* Problem description *
In the listing below, pick out lines with "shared".

Start of Recorded data

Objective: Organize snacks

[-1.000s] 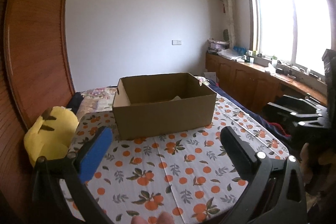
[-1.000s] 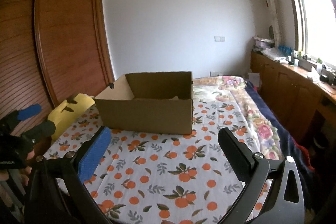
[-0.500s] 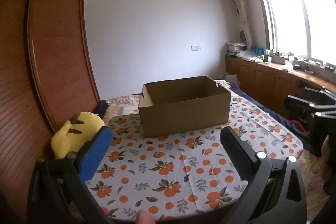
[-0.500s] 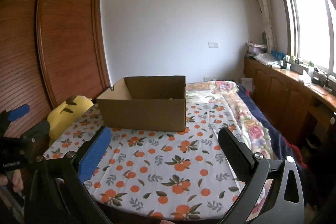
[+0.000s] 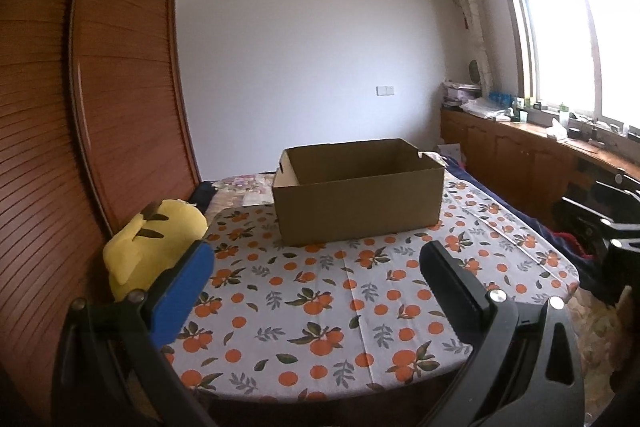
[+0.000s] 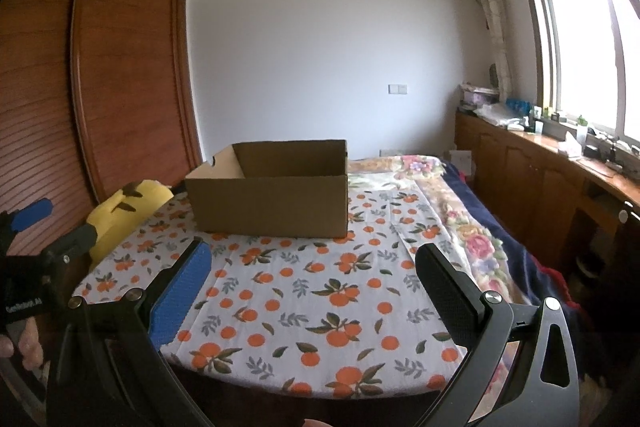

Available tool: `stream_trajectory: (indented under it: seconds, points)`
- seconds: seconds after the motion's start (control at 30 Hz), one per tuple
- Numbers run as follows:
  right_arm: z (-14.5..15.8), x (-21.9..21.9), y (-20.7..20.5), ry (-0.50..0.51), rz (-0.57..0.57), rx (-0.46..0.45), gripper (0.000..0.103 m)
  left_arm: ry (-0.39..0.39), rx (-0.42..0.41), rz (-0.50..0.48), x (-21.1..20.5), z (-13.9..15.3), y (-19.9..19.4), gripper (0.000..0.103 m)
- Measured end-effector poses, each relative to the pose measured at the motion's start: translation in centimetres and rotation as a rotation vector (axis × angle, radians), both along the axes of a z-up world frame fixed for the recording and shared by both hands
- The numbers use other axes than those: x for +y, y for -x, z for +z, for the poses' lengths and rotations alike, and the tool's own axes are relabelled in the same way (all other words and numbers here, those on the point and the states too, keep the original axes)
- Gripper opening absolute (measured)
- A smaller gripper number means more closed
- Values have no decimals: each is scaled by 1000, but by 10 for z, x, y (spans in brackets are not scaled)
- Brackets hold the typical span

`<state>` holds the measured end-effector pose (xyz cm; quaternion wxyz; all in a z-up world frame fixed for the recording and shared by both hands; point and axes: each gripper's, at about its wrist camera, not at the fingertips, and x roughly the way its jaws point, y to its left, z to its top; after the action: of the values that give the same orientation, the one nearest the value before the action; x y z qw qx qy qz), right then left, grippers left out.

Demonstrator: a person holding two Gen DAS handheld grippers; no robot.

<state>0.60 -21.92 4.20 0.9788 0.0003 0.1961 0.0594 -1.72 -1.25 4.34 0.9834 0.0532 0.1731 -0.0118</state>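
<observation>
An open brown cardboard box (image 5: 360, 203) stands on the far part of a table with an orange-print cloth (image 5: 340, 303); it also shows in the right wrist view (image 6: 272, 203). Its inside is hidden from here and no snacks are visible. My left gripper (image 5: 316, 279) is open and empty, held back near the table's front edge. My right gripper (image 6: 312, 277) is open and empty, also near the front edge. The left gripper shows at the left edge of the right wrist view (image 6: 44, 227).
A yellow plush toy (image 5: 152, 243) sits at the table's left, against a wooden wardrobe (image 5: 100, 107). A bed with a floral cover (image 6: 460, 219) lies behind and right of the table. Wooden cabinets (image 6: 540, 163) line the window wall.
Both grippers have pulled back and away from the box; the table's front edge has come into view. Both stay open and empty.
</observation>
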Motion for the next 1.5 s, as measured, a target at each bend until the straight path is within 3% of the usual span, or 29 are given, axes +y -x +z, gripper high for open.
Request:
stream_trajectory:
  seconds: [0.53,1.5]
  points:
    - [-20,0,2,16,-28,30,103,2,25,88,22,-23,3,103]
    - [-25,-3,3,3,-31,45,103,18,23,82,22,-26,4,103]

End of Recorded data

* Answer box *
- Measured end-effector poses, each relative to the pose measured at the motion's start: translation in centimetres and rotation as a rotation vector (axis × angle, radians), both along the axes of a z-up world frame fixed for the recording and shared by both hands
`<state>` holds the measured end-effector pose (xyz cm; quaternion wxyz; all in a z-up world frame fixed for the recording and shared by both hands; point and axes: each gripper's, at about its wrist camera, not at the fingertips, and x roughly the way its jaws point, y to its left, z to its top; after the action: of the values that give the same orientation, the one nearest the value before the action; x y z qw qx qy qz), right then left, grippers left out.

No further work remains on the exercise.